Da lunedì a venerdì il coworking sarà a disposizione dei genitori tra le 8 e le 16, dalle 17 alle 19 verranno invece proposte attività aperte anche ad esterni (under 10). Lo spazio e la sua offerta culturale (biblioteca, laboratori, eventi) saranno aperti a tutti la sera e nel fine settimana, grazie alle iniziative rivolte ad altre fasce di pubblico (over 18): concerti, spettacoli, proiezioni, serate a microfono aperto.

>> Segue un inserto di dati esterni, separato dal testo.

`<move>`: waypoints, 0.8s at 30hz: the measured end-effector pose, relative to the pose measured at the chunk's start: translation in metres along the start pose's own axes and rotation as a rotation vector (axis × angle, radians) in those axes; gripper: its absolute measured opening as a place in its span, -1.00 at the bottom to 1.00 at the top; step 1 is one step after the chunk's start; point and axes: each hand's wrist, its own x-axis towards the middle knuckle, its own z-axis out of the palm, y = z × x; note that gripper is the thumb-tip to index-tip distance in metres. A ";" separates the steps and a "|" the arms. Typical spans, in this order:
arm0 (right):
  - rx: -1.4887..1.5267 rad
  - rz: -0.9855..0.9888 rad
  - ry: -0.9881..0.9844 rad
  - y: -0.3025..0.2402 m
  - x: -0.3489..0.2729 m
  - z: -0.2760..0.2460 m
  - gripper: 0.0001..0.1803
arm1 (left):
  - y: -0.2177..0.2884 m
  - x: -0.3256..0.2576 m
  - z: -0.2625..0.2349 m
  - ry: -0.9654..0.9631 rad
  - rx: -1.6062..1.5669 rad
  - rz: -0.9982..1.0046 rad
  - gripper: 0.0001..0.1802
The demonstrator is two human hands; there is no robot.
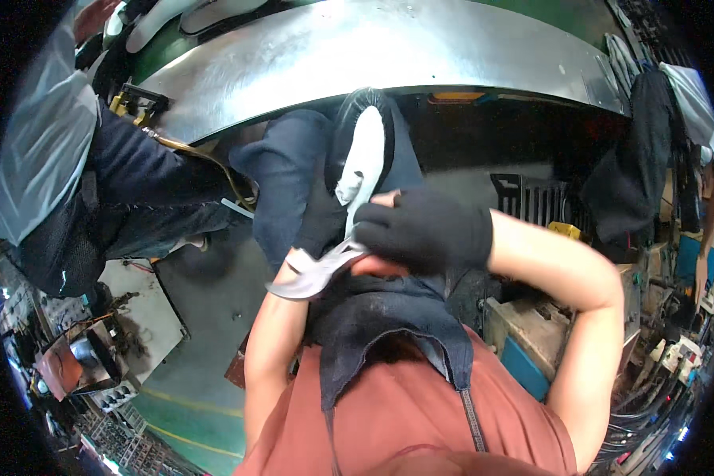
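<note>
A black shoe [343, 147] with a long white piece [367, 139] along its upturned face lies between my thighs, its rounded end pointing away from me. Glossy clear film seems to cover that far end. My right hand [420, 230], in a black fingerless glove, is closed around a silver pincer-like tool [313, 276] with a curved, hooked end toward the left. The tool lies over my left wrist. My left hand [323, 220], also black-gloved, rests against the shoe's near left side; its fingers are hidden behind the shoe and my right hand.
A curved-looking shiny metal bench [389, 47] spans the far side. At left sits another person in dark trousers [151, 166], near a yellow-and-black device [137, 103]. A black slatted plastic crate [527, 198] and a wooden box [531, 337] stand at right.
</note>
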 end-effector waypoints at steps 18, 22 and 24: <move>0.869 1.267 0.473 0.032 -0.115 0.144 -0.40 | 0.001 0.022 -0.027 -0.409 -0.004 0.061 -0.17; 0.734 1.158 0.713 0.011 -0.130 0.170 -0.27 | -0.022 0.025 -0.039 -0.288 -0.530 -0.245 -0.60; 0.804 1.258 0.655 0.015 -0.130 0.171 -0.23 | -0.034 0.029 -0.037 -0.230 -0.883 -0.339 -0.61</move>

E a proposito di iniziative rivolte al pubblico, Upperlab ha messo in pista anche alcuni eventi per presentare il progetto al pubblico e per sollecitare la raccolta fondi. Il primo appuntamento è per domenica 6 marzo con la serata “microfono aperto” allo Spazio Giovani Edonè di Bergamo. Una serata in cui artisti di differenti discipline saliranno sul palco per esibizioni di massimo 10 minuti ciascuno, sapientemente orchestrati da Danny Ford, poeta e illustratore di Bristol che condurrà la serata.

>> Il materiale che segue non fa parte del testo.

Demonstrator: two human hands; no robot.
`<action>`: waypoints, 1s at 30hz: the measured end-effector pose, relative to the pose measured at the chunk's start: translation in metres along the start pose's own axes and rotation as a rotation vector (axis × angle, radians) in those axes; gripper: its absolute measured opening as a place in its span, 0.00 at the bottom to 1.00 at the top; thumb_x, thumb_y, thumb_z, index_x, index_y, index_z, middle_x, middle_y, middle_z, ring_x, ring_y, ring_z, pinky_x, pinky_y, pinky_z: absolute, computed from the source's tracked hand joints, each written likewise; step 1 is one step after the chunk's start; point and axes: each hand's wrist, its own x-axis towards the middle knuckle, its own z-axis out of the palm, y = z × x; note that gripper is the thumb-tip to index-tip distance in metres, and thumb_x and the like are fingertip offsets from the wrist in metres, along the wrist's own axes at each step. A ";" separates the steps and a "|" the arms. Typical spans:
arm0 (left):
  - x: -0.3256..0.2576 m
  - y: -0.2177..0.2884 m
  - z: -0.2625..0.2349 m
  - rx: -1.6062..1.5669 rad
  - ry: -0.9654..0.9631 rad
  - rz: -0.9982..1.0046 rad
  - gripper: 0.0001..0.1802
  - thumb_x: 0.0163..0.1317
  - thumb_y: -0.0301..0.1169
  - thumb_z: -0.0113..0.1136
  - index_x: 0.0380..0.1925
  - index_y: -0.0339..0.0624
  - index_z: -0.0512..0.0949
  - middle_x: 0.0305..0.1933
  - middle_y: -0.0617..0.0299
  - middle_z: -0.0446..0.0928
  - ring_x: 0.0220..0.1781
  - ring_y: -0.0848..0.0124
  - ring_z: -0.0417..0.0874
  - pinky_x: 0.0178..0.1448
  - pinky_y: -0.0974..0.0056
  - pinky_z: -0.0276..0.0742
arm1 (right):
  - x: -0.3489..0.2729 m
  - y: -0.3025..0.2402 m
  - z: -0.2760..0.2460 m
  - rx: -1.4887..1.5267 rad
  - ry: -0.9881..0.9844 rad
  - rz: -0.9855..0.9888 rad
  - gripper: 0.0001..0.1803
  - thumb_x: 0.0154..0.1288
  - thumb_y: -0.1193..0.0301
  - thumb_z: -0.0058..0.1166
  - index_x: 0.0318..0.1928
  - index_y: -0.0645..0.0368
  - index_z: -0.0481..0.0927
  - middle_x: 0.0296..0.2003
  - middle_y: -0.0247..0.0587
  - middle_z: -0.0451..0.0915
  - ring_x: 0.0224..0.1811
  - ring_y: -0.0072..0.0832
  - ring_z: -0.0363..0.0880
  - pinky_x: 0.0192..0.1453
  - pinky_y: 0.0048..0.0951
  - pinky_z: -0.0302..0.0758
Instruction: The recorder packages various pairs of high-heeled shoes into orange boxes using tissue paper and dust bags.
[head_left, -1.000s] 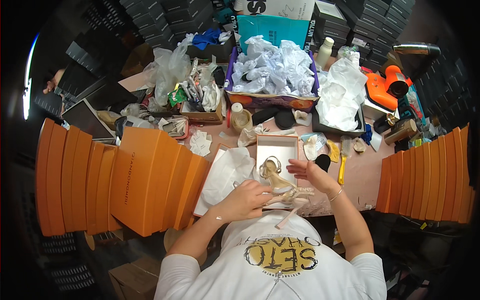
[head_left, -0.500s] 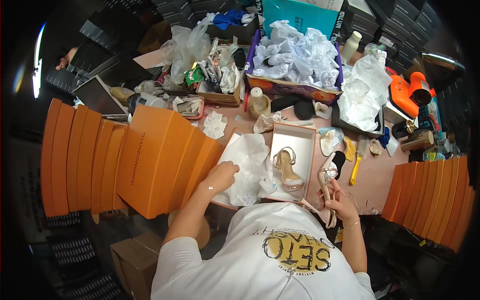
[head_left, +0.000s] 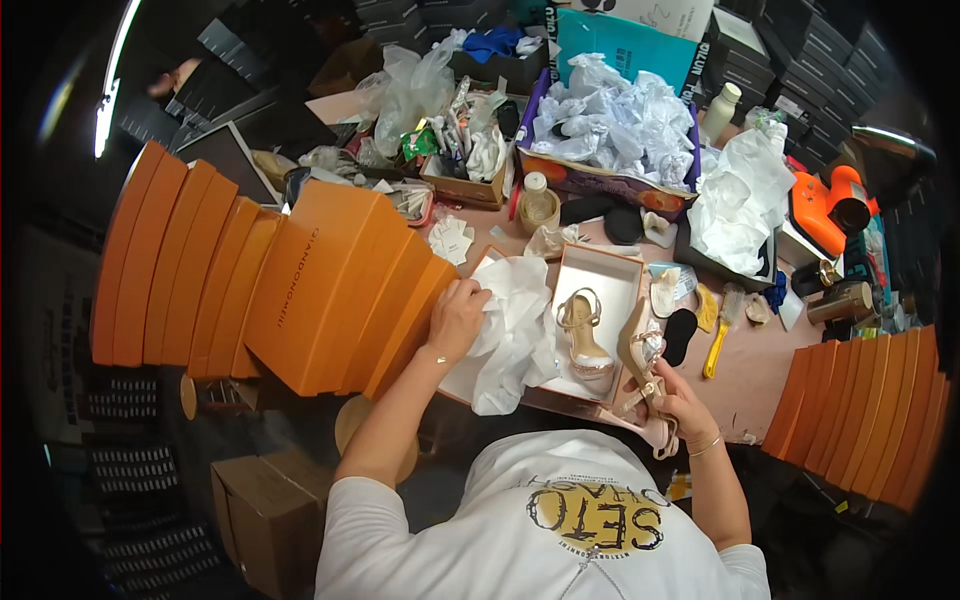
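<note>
My right hand [head_left: 682, 405] grips a beige strappy heeled sandal [head_left: 640, 350] just off the right side of an open white-lined shoebox [head_left: 615, 275]. A matching sandal [head_left: 588, 350] lies inside that box. White tissue paper [head_left: 515, 335] spreads over the tray or lid left of the box and reaches its left wall. My left hand [head_left: 460, 318] is at the paper's left edge, fingers bent together and seemingly pinching it; the fingertips are partly hidden.
Orange shoeboxes [head_left: 320, 290] stand in a row at left, and more orange boxes [head_left: 860, 400] at right. Behind are a purple carton [head_left: 610, 180] of crumpled paper, a glass jar [head_left: 538, 205], a yellow-handled brush [head_left: 716, 350], black pads [head_left: 680, 335] and an orange tool [head_left: 820, 215].
My left hand has moved up and away from me along the paper's edge. The held sandal has come closer to the box's right side and turned somewhat. The whole view has shifted slightly.
</note>
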 end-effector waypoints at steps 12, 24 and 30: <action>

«È una formula di intrattenimento che proponiamo con successo dal 2014, un modo divertente per trascorrere la serata che allo stesso tempo permette a noi artisti di entrare in contatto con il nostro pubblico. In questo caso alla spensieratezza e al divertimento si unisce la possibilità di contribuire al progetto. Il pubblico potrà fare una donazione in contanti oppure scegliere il menu speciale pizza o hamburger a 15 € con una parte dell’importo che sarà devoluta ad Upperlab».

E nel mese di marzo saranno organizzate anche altre iniziative.

L’obiettivo della raccolta è fissato a € 13.900, anche se l’importante è raggiungere con la donazione diffusa almeno il 60% della cifra. Raggiunta questa soglia infatti il restante 40% (oltre 5.500 euro) sarà versato da Bergamo Smart City & Community, l’associazione senza scopo di lucro che sostiene le azioni e le iniziative che si adoperano per migliorare l’attrattività del nostro territorio grazie alla collaborazione tra cittadini, imprese e istituzioni.
Chi desidera contribuire alla buona riuscita della raccolta fondi può fare la sua donazione attraverso il portale Kendoo.it. Si possono donare 5, 10, 15 € o anche di più, tramite carta di credito comodamente on line. Chi sceglie il taglio da 15€ o superiore avrà come ricompensa la possibilità di provare per una mattina lo spazio di coworking oppure di utilizzare per 2 ore la sala corsi di Upperlab.
Le donazioni sono possibili anche tramite bonifico intestato a Upperlab APS presso Banco BPM - IBAN IT 63 S 05034 11141 000000010787 con causale Progetto «Upperlab Family Smartworking».

Tanti modi per donare e un unico obiettivo: contribuire tutti a rendere migliore la nostra comunità.